When anxiously attached people do go on dates with someone who is securely attached, they may feel that the person was nice but that it felt a bit boring or there wasn’t enough attraction, spark, fire. Anxiously attached people will often feel the most intense chemistry with avoidantly attached partners, and it’s not sexy, but that has to do with our childhood and attachment issues. Secure attachment feels predictable and safe, which can feel boring in comparison. For an anxiously attached person, dating an unavailable partner over and over is often fire first, pain later, on repeat. We are trying to draw water from a dry (or low water well) and expecting to get a full bucket of water, yet we do this over and over again with anxious attachment. We do it for years with the same person or we keep doing it with different people. You deserve to have your needs met by someone who wants to meet them. That’s the very least that you deserve.
If there is a part of you that does not believe those last two sentences, then I would encourage you to work with a therapist who understands attachment style, how it impacts your dating life, and can support you in increasing your self-love, self-confidence and healing attachment patterns that are causing you pain. You can break the cycle, it doesn’t have to stay this way.
The truth is that you are awesome just as you are.
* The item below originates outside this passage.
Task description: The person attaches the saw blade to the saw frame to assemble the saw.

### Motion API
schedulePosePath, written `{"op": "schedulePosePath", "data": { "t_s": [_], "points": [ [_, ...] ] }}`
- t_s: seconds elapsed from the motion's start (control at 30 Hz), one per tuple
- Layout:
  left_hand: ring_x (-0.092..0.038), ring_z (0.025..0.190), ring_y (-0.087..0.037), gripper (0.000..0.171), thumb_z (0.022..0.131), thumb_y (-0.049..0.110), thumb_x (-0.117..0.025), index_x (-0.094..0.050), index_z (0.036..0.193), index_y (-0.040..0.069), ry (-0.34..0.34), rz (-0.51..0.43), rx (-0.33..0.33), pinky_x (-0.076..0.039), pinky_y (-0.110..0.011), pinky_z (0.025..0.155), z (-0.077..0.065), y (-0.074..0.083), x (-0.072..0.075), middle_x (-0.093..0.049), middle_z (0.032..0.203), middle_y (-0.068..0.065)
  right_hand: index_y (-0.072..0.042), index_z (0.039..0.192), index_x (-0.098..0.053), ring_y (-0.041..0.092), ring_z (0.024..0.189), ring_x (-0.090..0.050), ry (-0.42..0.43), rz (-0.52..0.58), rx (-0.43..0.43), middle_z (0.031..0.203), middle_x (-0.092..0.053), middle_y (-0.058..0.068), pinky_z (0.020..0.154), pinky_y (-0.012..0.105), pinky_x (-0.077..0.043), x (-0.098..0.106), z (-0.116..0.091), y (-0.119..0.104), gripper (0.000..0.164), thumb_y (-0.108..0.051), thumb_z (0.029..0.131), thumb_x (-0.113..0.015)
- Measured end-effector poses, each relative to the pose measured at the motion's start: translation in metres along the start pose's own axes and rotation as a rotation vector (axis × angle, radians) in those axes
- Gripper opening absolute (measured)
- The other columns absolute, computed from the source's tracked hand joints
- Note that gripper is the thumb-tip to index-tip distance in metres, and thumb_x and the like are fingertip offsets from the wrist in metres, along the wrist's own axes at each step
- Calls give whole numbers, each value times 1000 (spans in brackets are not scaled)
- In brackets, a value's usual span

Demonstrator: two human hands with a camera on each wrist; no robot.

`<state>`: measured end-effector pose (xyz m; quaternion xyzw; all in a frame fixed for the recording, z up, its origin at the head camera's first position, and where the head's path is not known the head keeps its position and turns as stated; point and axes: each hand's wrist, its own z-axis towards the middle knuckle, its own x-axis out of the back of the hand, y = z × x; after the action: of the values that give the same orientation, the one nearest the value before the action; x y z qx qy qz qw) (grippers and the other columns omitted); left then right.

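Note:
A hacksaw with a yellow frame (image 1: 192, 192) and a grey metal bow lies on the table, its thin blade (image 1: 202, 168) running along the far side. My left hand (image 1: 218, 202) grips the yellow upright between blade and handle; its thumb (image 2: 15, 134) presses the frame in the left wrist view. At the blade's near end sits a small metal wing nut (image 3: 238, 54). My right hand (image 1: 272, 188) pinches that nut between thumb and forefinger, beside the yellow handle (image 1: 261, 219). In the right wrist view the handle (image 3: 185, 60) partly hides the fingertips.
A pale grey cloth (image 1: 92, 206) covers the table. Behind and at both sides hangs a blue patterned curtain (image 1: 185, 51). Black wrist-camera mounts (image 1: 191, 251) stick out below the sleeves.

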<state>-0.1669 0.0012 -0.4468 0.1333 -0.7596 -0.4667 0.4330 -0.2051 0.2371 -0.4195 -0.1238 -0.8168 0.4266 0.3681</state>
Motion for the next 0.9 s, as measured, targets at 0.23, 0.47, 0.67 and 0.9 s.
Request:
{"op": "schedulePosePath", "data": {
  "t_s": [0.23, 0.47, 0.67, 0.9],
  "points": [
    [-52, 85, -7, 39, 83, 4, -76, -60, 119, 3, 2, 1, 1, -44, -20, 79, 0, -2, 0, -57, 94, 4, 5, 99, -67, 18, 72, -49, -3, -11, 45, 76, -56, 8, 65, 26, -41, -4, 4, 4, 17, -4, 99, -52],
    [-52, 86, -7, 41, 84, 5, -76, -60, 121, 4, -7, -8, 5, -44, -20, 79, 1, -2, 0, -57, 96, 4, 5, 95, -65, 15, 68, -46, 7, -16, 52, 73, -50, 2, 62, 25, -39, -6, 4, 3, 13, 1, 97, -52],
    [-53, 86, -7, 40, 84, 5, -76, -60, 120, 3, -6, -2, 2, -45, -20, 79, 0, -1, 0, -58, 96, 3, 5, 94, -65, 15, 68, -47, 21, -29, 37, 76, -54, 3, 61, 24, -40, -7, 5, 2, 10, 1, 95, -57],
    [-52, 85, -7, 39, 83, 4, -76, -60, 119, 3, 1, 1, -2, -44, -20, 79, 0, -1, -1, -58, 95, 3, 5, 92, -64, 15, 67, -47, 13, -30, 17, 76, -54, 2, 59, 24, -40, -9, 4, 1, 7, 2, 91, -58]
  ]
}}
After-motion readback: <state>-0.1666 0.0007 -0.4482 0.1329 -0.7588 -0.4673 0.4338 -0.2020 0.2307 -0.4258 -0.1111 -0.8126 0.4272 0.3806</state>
Oftentimes anxious daters give more, do more, try more, reach out more. What if you didn’t need to work so hard at this? What if trying a little less would actually yield more? You can learn to relax into the dating process and date with a lot more confidence and calm (it feels much better and lighter this way too).
This blog is meant to offer insight and reflection, not medical or psychological advice. It’s no substitute for working with a licensed professional. The strategies mentioned here are general suggestions and may not resonate with everyone. If something doesn’t work for you, please know that this is simply one perspective, informed by my background, training, and experience. Also, any examples provided are purely hypothetical and do not reflect actual people or situations.